All such companies are mandatorily required to formulate a CSR committee and spend, in the financial year, at least 2% of their average net profits made during the three (3) immediately preceding financial years.

In September 2020, the Indian government amended Section 135 of the Act under the Companies (Amendment) Act, 2020. In furtherance of this amendment, on January 22, 2021, the Indian government amended the Companies (CSR Policy) Rules, 2014 (the “CSR Rules”) and introduced many key changes to the CSR regime.
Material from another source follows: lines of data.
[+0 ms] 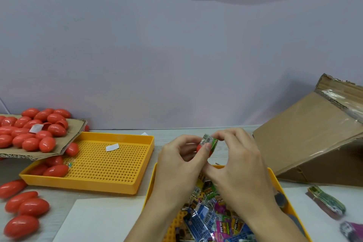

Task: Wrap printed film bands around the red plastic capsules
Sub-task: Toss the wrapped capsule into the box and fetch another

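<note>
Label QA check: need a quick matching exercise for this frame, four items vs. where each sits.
Items:
1. capsule being banded
2. white slip
3. bundle of film bands
4. cardboard box

Places:
A. on the table, far right, near edge
B. between both hands
C. tipped over, right rear
D. on the perforated floor of the left yellow tray

Pairs: 1-B, 2-D, 3-A, 4-C

One head-worn camera is looking forward and slightly down from close above the table, facing the pale wall, both forearms reaching in from below.
</note>
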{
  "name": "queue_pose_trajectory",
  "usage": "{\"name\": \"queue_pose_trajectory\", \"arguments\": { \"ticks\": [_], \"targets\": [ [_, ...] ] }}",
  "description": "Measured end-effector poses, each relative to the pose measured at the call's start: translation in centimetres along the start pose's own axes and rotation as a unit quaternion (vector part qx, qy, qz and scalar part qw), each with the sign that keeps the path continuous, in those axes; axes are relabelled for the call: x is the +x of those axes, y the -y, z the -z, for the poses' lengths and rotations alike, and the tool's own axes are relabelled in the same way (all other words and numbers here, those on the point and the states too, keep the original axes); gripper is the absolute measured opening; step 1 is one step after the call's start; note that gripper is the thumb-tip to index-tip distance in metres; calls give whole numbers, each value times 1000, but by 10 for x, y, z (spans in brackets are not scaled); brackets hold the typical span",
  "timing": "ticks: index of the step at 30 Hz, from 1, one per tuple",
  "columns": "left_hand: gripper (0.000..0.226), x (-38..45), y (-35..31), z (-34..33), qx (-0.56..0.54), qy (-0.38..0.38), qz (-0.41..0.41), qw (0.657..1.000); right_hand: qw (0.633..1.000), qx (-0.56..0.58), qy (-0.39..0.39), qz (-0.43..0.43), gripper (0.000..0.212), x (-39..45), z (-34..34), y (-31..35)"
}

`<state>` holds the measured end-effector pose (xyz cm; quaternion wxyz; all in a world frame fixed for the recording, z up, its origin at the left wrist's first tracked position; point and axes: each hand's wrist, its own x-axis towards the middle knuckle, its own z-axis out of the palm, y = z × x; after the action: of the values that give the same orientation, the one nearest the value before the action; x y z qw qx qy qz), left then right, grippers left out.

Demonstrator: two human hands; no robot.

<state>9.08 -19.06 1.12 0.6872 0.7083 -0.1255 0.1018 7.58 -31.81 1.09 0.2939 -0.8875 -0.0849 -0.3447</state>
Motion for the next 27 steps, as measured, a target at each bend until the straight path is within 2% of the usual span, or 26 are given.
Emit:
{"name": "queue_pose_trajectory", "arguments": {
  "ticks": [4,6,10,18,23,27],
  "targets": [
    [19,0,3,3,2,11,43,999,1000,5,25,12,37,0,0,-1],
    [26,-2,2,2,4,39,64,997,999,11,47,20,39,0,0,0],
    [35,-1,2,3,91,82,40,992,997,19,59,37,39,0,0,1],
    [44,4,11,9,91,119,55,987,996,24,75,29,36,0,1,-6],
    [50,3,12,12,92,143,86,982,992,75,98,28,35,0,-1,-4],
    [47,3,11,10,90,154,92,980,989,120,90,14,25,-1,-1,-2]
  ]
}}
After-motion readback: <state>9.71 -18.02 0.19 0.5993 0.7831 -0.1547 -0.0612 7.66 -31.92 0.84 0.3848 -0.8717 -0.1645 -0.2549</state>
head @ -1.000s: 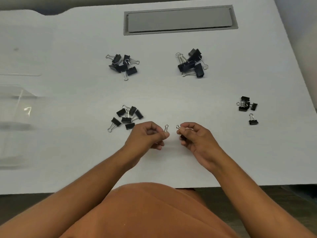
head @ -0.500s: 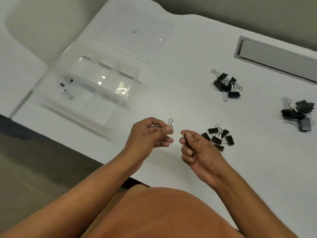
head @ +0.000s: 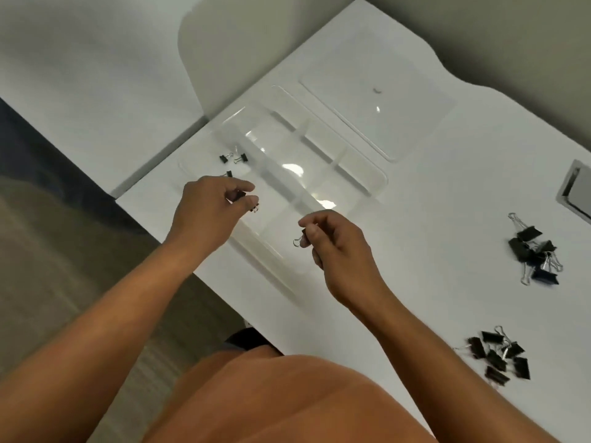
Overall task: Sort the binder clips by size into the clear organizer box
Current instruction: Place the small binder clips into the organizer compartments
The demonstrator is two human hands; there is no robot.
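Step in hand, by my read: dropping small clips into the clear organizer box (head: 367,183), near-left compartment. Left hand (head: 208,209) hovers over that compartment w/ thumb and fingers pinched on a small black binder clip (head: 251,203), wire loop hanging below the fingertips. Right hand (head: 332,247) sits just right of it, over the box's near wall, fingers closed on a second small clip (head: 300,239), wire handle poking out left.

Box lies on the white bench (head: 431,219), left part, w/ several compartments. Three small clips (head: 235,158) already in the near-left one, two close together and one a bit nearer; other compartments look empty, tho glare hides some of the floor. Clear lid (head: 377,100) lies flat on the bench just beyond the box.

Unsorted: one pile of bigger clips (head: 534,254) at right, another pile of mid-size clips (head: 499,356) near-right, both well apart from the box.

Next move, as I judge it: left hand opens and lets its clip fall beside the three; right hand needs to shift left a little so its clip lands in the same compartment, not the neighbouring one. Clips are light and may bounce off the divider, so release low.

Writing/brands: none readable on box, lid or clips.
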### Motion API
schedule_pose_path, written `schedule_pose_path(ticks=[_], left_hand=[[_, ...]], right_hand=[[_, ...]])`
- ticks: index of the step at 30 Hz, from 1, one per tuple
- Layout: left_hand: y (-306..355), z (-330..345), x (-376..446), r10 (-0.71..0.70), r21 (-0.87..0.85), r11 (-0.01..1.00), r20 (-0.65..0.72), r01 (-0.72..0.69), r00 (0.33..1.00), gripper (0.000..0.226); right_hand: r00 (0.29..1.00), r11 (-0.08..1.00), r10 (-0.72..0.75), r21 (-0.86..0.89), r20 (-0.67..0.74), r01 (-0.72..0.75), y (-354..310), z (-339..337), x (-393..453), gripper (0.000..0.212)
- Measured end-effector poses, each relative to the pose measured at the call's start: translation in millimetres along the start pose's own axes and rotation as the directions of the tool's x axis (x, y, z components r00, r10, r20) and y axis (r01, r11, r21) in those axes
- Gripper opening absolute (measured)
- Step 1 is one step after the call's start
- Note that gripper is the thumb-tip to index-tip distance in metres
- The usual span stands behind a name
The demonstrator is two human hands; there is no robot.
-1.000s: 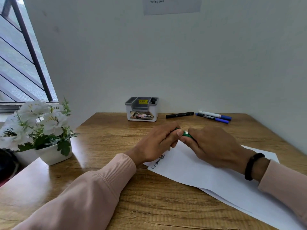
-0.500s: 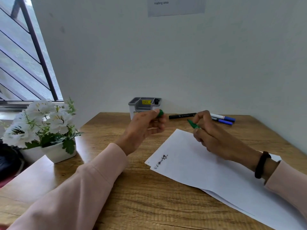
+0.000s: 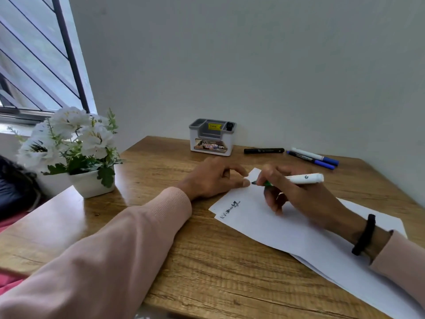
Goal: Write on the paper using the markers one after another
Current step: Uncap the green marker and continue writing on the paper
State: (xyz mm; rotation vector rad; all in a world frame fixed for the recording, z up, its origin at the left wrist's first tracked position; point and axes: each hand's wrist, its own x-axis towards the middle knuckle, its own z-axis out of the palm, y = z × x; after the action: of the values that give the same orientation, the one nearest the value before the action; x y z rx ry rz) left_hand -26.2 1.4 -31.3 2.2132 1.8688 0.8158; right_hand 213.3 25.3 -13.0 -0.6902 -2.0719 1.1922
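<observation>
A white sheet of paper (image 3: 287,229) lies slanted on the wooden desk (image 3: 161,238), with a short line of black writing (image 3: 230,209) near its left corner. My right hand (image 3: 301,201) grips an uncapped green marker (image 3: 303,178) with a white barrel. The marker's tip points left, just over the paper's top edge. My left hand (image 3: 213,178) rests at the paper's upper left corner with its fingers curled and its fingertips touching the sheet. The green cap is hidden inside those fingers. A black marker (image 3: 264,150) and two blue-capped markers (image 3: 314,157) lie at the back.
A grey and white desk organiser (image 3: 211,139) stands against the wall. At the left a white pot of white flowers (image 3: 89,185) sits on the desk edge. A second sheet (image 3: 377,217) shows under the first. The wall closes the back and right.
My hands pulled the green cap off the marker and moved apart. Both have now come down: the left onto the paper's corner, the right turning the marker's tip towards the sheet.
</observation>
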Motion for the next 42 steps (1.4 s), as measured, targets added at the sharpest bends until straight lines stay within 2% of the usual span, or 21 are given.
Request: schedule_pose_path(ticks=[3, 7, 13, 18, 22, 29, 42], left_hand=[[-6.6, 1.9, 4.2, 0.053, 0.065, 0.996, 0.061, -0.057, 0.997, 0.043], [-8.0, 2.7, 7.9, 0.038, 0.034, 0.999, 0.063, -0.04, 0.997, 0.044], [-9.3, 3.2, 11.4, 0.02, -0.009, 1.0, 0.066, -0.019, 0.998, 0.042], [-14.6, 4.7, 13.2, 0.024, -0.01, 1.0, 0.067, -0.024, 0.997, 0.038], [-15.5, 3.8, 13.6, 0.013, -0.049, 0.999, 0.055, -0.01, 0.998, 0.032], [-18.0, 6.3, 15.4, -0.005, -0.082, 0.997, 0.047, 0.009, 0.999, 0.032], [-14.9, 5.8, 14.1, -0.015, -0.083, 0.996, 0.057, 0.02, 0.998, 0.033]], right_hand=[[0.998, 0.998, 0.05, 0.047, 0.044, -0.052, 2.2, 6.5, 3.6, 0.019], [0.994, 0.996, 0.091, 0.02, 0.061, -0.092, 9.6, 4.8, 3.9, 0.007], [0.98, 0.981, 0.107, -0.178, 0.17, -0.077, -0.3, 8.4, 20.6, 0.005], [0.997, 0.983, 0.075, -0.17, 0.03, -0.069, 10.5, 23.1, 19.1, 0.004], [0.998, 0.97, 0.069, -0.234, -0.005, -0.068, 12.8, 23.4, 19.1, 0.009], [0.997, 0.955, 0.082, -0.286, -0.011, -0.081, 13.0, 24.4, 20.3, 0.012], [0.997, 0.958, 0.08, -0.273, -0.015, -0.081, 12.0, 24.9, 21.0, 0.01]])
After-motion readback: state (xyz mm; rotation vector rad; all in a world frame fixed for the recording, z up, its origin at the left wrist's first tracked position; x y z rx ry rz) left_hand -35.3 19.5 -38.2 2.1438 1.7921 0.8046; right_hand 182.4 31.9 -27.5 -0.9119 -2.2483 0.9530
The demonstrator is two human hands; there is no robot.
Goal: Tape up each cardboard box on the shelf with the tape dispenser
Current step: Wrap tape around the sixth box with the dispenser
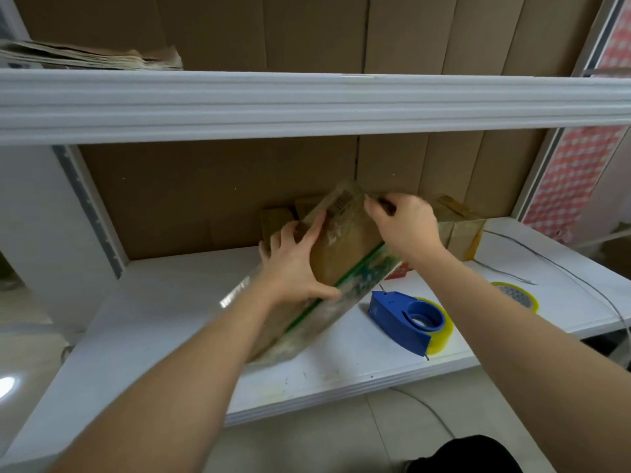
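Hands steady a tilted cardboard box (345, 247) on the white shelf (164, 302): left hand (297, 264) spread flat against it, right hand (403, 223) pinching its top edge. Blue tape dispenser (406, 319) lies unused beside it; other boxes (457, 227) behind seemingly await taping.

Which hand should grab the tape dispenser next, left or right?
Probably the right hand. The blue tape dispenser lies on the shelf right of the cardboard box, under the right forearm. The left hand is pressed flat on the box, steadying it.
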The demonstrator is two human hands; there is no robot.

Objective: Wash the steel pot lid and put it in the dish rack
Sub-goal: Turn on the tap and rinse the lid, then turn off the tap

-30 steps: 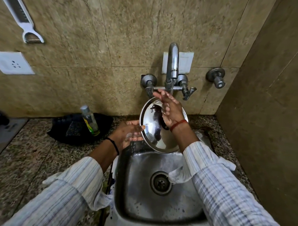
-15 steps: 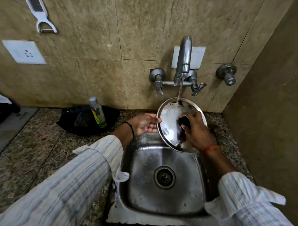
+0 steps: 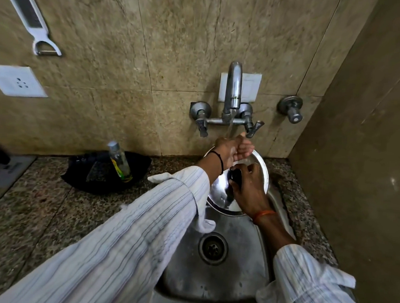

Key Changes to the CSR Regime

  • Companies are eligible to undertake CSR obligations by themselves or through certain specified intermediaries (such as Section 8 companies, registered public trusts, and certain registered societies). Under the amended CSR Rules, with effect from April 1, 2021, all such intermediaries will have to mandatorily register with the Indian government and obtain a CSR registration number. This change adds an extra registration. Most, if not all, intermediaries are already registered under their statute of incorporation and file their tax returns. The government can easily monitor any CSR activity undertaken by such intermediaries through these sources.
  • Previously, the CSR committee of a company was only required to formulate a CSR policy prescribing the principles for selection, implementation and monitoring CSR activities. However, under the amended CSR Rules, the CSR committee is also required to formulate an annual action plan to implement the principles of the company’s CSR policy. This change imposes extra obligations on the CSR committee and makes the committee more accountable.
  • Any unspent CSR amount in a particular financial year is now required to be spent within a period of six (6) months from the end of the financial year for the planned CSR activities. If such surplus amount remains unspent at the expiry of the prescribed period, the company is now required to transfer the surplus amount to a fund specified in Schedule VII of the Act. These funds include the Clean Ganga Fund, the Prime Minister’s National Relief Fund and the PM CARES fund. This move will impact corporate balance sheets, especially in these uncertain times. Previously, if a company did not spend its CSR amount in a financial year, the board of directors (“Board”) of the company was required to provide the reasons for failing to spend the CSR amount in the report for that financial year. By forcing a transfer of the unspent amounts, the government is making CSR mandatory and almost akin to a surcharge.
  • The Board of a company (required to comply with the CSR obligations) is now required to disclose the composition of the CSR committee, the CSR policy and CSR projects approved by the Board on the company’s website. Further, the Board’s annual report for each financial year is now required to include a report on its CSR efforts in the format prescribed in the amended CSR Rules.
  • If a company spends an amount in excess of its prescribed CSR obligations in a particular financial year, such a company is now permitted to set off the excess CSR expenditure against its CSR obligations in the next three (3) financial years. This is a positive change.
  • Any amount spent by a company for the creation or acquisition of a capital asset will be considered as expenditure towards its CSR obligations only if such a capital asset is held by: (i) a company established under section 8 of the Act, a registered public trust or a registered society, having charitable objects and a CSR registration number; (ii) beneficiaries of the CSR project such as self-help groups or collectives; or (iii) a public authority.
  • Any capital asset created by a company prior to the amendment to the CSR Rules is required to fulfil the foregoing criteria within a period of one hundred and eighty (180) days from the date of the amendment so as to be considered towards the company’s CSR expenditure. This compliance period may be extended by the Board of the company for a further period of ninety (90) days. This change may be difficult to comply with.
  • Every company having average CSR obligations of at least INR100 million (approx. US$1.3 million) is now required to undertake an impact assessment of its specified CSR activities through an independent agency. This seems unnecessary and will increase the cost of CSR compliance.

Conclusion

The changes made to the CSR regime in India introduce several new obligations for companies that have to undertake CSR activities. Most importantly, companies will no longer be able to merely provide reasons for failing to spend the stipulated amount in the Board report and will necessarily have to spend the prescribed amount towards planned CSR activities. If they do not do so, the surplus funds will have to be transferred to a fund notified by the Indian government. At the same time, companies will now also able to set off any excess spending against future CSR obligations.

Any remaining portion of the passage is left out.